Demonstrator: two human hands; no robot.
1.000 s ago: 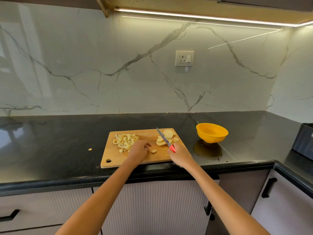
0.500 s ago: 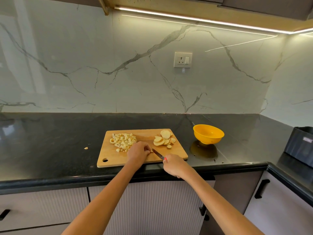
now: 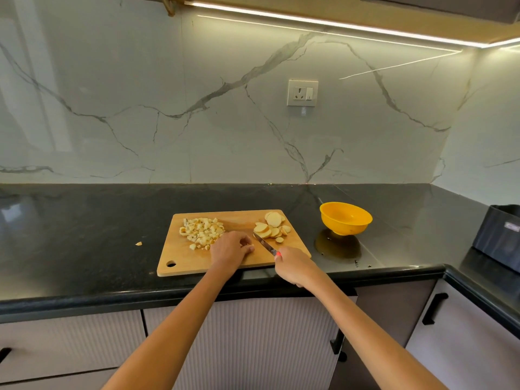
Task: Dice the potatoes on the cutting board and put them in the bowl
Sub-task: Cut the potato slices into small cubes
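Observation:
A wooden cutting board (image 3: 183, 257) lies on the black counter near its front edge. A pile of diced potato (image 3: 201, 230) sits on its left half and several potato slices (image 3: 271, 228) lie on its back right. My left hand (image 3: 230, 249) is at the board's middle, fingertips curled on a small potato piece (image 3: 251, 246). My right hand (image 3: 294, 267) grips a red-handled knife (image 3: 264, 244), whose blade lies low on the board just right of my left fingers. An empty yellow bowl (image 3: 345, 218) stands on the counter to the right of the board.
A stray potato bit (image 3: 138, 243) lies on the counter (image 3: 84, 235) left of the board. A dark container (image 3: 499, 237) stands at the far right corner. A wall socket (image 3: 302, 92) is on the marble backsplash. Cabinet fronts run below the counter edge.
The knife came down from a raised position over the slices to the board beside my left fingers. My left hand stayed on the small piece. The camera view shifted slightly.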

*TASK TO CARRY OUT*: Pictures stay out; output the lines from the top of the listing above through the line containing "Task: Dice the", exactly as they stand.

*YOUR RESPONSE*:
Demonstrator: two human hands; no robot.
1.000 s ago: 
0.500 s ago: 
now: 
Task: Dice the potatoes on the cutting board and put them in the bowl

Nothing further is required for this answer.